Extracts metrics from a fitted table

ml_metrics_binary

Description

The function works best when passed a tbl_spark created by ml_predict(). The output tbl_spark will contain the correct variable types and format that the given Spark model “evaluator” expects.

Usage

ml_metrics_binary(
  x,
  truth = label,
  estimate = rawPrediction,
  metrics = c("roc_auc", "pr_auc"),
  ...
)

Arguments

Arguments Description
x A tbl_spark containing the estimate (prediction) and the truth (value of what actually happened)
truth The name of the column from x with an integer field containing the binary response (0 or 1). The ml_predict() function will create a new field named label which contains the expected type and values. truth defaults to label.
estimate The name of the column from x that contains the prediction. Defaults to rawPrediction, since its type and expected values will match truth.
metrics A character vector with the metrics to calculate. For binary models the possible values are: roc_auc (Area under the Receiver Operator curve), pr_auc (Area under the Precesion Recall curve). Defaults to: roc_auc, pr_auc
Optional arguments; currently unused.

Details

The ml_metrics family of functions implement Spark’s evaluate closer to how the yardstick package works. The functions expect a table containing the truth and estimate, and return a tibble with the results.
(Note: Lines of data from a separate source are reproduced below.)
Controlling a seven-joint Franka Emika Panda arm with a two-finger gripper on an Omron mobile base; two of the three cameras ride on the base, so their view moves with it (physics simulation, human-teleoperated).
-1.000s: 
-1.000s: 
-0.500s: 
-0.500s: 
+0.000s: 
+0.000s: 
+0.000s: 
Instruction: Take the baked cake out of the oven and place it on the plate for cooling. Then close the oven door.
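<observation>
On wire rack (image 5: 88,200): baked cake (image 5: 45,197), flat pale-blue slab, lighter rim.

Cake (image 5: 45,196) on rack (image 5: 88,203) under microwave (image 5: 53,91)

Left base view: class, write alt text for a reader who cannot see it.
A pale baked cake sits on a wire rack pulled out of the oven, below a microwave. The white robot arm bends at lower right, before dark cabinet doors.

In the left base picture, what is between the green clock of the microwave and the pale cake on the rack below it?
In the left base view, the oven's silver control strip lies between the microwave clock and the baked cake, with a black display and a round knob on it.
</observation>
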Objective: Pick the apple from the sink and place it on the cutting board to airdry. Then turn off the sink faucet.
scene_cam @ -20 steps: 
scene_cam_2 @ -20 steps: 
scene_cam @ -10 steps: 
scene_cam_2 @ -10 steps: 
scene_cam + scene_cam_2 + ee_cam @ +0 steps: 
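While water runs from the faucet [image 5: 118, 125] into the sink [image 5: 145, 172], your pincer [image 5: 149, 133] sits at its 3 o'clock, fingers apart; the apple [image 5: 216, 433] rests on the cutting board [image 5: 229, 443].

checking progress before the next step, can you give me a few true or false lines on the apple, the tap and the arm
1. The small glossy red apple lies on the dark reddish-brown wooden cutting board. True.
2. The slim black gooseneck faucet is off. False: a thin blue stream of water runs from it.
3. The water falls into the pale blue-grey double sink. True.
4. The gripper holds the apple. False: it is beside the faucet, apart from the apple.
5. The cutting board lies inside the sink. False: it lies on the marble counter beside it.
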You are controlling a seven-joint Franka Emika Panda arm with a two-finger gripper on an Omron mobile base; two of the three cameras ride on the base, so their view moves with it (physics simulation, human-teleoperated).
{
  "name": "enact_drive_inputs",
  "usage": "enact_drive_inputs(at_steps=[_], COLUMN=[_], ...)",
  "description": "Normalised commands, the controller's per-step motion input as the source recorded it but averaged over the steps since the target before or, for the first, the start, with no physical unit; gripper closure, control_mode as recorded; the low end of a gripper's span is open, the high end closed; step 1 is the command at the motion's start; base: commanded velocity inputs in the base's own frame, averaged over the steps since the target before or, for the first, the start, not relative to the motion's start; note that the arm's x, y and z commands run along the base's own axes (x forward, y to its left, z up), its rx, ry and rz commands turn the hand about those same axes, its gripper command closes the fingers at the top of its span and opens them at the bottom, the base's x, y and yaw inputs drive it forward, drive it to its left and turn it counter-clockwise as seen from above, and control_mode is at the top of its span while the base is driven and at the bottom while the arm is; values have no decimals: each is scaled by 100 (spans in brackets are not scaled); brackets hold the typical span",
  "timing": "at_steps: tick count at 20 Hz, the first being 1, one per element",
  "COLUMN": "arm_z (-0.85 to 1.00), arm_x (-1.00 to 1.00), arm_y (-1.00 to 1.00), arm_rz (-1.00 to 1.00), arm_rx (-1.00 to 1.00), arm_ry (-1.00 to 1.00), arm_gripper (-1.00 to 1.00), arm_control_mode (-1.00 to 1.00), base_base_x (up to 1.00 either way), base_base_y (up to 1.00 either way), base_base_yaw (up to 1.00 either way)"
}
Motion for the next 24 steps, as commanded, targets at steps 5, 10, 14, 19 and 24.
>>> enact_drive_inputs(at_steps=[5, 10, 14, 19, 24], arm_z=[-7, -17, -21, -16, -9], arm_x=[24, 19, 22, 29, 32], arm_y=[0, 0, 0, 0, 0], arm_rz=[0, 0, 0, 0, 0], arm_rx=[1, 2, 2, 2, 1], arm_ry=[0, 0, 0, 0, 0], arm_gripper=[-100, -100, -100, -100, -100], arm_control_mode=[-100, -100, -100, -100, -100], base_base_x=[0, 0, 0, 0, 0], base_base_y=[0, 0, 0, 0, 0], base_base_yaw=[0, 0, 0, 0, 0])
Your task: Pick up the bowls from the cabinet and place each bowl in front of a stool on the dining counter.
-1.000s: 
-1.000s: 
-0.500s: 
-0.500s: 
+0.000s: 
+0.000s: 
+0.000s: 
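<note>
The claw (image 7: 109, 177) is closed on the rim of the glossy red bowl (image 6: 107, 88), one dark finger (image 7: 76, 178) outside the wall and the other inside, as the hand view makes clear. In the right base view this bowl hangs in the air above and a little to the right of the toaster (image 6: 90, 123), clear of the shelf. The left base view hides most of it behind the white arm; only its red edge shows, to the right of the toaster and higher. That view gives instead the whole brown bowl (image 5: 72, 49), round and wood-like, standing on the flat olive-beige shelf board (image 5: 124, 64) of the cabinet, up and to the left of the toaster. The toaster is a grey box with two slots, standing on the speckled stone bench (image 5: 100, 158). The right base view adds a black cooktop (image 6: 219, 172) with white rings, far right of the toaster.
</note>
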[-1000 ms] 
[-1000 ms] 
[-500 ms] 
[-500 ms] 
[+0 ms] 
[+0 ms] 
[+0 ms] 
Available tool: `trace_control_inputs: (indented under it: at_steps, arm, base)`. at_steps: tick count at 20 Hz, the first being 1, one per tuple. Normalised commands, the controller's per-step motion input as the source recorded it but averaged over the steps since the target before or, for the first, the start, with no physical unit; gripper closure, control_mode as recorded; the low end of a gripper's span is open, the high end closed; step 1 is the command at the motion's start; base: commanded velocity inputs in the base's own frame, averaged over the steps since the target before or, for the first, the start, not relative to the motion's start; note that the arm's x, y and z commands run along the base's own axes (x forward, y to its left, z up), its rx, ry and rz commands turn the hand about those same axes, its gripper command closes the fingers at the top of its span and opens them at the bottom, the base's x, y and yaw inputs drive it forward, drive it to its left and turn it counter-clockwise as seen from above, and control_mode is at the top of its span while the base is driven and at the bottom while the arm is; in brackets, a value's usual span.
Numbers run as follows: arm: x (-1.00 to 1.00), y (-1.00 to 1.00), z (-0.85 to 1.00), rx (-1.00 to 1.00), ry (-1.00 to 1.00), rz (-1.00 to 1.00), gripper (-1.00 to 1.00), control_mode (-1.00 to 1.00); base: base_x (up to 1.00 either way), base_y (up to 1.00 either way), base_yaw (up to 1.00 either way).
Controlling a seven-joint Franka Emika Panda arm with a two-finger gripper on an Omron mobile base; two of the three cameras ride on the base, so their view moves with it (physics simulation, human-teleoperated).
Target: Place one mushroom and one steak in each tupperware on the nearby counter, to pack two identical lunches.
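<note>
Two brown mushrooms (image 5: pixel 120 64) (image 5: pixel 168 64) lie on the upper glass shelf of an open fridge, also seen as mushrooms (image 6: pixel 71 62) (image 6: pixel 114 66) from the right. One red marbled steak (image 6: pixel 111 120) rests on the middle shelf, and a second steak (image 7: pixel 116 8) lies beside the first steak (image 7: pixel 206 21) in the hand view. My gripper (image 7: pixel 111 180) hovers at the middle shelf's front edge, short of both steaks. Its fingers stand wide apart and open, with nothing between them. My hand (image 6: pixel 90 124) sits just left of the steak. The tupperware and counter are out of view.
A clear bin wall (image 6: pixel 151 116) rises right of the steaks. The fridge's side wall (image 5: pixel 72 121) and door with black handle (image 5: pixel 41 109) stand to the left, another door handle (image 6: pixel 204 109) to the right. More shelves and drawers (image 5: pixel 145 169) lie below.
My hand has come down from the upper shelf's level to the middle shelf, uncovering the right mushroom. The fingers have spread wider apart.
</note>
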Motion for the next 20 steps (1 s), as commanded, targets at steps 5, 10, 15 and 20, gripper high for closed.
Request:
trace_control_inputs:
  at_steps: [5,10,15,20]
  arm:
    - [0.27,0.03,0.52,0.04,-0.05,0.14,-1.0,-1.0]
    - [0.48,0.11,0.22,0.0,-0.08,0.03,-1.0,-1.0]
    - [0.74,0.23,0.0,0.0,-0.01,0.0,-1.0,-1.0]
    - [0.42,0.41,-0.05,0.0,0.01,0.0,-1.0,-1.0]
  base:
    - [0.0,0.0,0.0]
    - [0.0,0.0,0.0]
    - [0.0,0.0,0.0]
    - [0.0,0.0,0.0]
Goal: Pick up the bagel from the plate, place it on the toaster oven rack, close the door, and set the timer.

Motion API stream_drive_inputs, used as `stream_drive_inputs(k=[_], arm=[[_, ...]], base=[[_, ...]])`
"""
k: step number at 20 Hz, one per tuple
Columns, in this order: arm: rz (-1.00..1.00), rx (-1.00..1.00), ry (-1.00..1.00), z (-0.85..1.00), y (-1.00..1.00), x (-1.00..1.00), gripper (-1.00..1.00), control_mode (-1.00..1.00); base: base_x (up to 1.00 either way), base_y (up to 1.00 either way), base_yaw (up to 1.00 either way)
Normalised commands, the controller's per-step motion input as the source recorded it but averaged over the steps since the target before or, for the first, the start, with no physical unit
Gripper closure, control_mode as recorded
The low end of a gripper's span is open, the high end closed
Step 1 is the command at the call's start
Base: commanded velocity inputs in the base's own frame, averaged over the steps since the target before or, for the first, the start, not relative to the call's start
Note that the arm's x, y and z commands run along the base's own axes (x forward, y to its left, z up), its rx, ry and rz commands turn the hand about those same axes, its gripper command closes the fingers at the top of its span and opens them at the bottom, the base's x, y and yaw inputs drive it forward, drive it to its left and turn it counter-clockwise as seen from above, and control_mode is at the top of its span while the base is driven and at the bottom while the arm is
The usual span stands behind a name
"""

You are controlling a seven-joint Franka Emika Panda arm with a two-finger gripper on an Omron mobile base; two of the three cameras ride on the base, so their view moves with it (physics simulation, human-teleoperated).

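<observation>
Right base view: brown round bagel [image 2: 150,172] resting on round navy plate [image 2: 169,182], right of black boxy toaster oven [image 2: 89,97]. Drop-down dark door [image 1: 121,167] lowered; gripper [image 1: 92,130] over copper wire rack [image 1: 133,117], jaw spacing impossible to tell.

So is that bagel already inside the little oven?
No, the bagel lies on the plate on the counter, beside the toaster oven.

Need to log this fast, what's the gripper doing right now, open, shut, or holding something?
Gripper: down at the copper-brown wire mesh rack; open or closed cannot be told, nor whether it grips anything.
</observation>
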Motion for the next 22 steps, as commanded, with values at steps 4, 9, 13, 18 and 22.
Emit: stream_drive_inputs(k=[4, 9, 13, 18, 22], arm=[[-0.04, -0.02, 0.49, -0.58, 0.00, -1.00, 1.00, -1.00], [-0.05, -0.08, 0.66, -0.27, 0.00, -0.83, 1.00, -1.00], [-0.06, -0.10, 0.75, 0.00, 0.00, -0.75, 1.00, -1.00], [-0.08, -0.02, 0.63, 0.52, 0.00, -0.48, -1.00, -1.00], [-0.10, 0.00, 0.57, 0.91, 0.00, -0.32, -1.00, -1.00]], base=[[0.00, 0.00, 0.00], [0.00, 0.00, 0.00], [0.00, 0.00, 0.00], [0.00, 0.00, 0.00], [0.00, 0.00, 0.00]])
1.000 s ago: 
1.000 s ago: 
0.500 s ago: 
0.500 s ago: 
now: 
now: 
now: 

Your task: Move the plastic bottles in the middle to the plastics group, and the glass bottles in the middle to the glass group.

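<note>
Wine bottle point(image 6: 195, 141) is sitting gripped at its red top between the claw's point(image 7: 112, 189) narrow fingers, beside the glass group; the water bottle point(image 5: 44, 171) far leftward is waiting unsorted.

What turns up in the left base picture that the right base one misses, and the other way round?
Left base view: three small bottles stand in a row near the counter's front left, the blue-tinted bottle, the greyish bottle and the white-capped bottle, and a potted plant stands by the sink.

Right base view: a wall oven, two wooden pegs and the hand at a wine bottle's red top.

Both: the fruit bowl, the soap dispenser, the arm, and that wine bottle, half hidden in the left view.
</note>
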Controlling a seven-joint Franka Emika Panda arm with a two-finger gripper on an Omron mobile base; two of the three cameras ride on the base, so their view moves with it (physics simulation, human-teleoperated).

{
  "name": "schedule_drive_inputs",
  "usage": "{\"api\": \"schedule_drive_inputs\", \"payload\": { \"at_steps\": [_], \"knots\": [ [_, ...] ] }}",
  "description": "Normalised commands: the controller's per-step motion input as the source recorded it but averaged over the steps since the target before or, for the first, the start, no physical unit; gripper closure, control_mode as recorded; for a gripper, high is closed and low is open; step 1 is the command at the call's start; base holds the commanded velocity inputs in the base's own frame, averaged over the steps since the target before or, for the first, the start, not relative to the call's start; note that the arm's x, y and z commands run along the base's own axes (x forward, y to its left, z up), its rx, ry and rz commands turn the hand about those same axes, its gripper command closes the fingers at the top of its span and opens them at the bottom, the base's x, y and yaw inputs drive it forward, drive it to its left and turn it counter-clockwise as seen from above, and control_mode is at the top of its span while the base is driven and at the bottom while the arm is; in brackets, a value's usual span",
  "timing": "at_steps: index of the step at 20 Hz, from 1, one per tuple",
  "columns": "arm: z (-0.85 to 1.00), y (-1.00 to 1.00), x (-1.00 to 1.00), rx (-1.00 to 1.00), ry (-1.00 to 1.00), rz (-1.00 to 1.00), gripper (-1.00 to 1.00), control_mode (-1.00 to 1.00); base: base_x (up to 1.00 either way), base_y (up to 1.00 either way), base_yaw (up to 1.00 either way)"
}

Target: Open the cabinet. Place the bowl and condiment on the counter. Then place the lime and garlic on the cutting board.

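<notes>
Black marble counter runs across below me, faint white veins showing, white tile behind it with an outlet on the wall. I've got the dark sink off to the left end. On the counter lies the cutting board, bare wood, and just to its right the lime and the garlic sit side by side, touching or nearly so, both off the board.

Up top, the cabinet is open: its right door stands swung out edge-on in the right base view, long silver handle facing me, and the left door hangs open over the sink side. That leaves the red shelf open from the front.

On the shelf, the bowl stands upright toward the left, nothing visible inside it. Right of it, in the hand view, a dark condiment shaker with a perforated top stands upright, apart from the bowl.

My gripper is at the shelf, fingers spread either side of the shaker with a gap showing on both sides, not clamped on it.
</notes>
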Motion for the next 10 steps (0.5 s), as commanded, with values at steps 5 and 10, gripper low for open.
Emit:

The tibble has the same format and variable names as the output of the yardstick functions.

Examples



sc <- spark_connect("local")
tbl_iris <- copy_to(sc, iris)
prep_iris <- tbl_iris %>%
  mutate(is_setosa = ifelse(Species == "setosa", 1, 0))
iris_split <- sdf_random_split(prep_iris, training = 0.5, test = 0.5)
model <- ml_logistic_regression(iris_split$training, "is_setosa ~ Sepal_Length")
tbl_predictions <- ml_predict(model, iris_split$test)
ml_metrics_binary(tbl_predictions)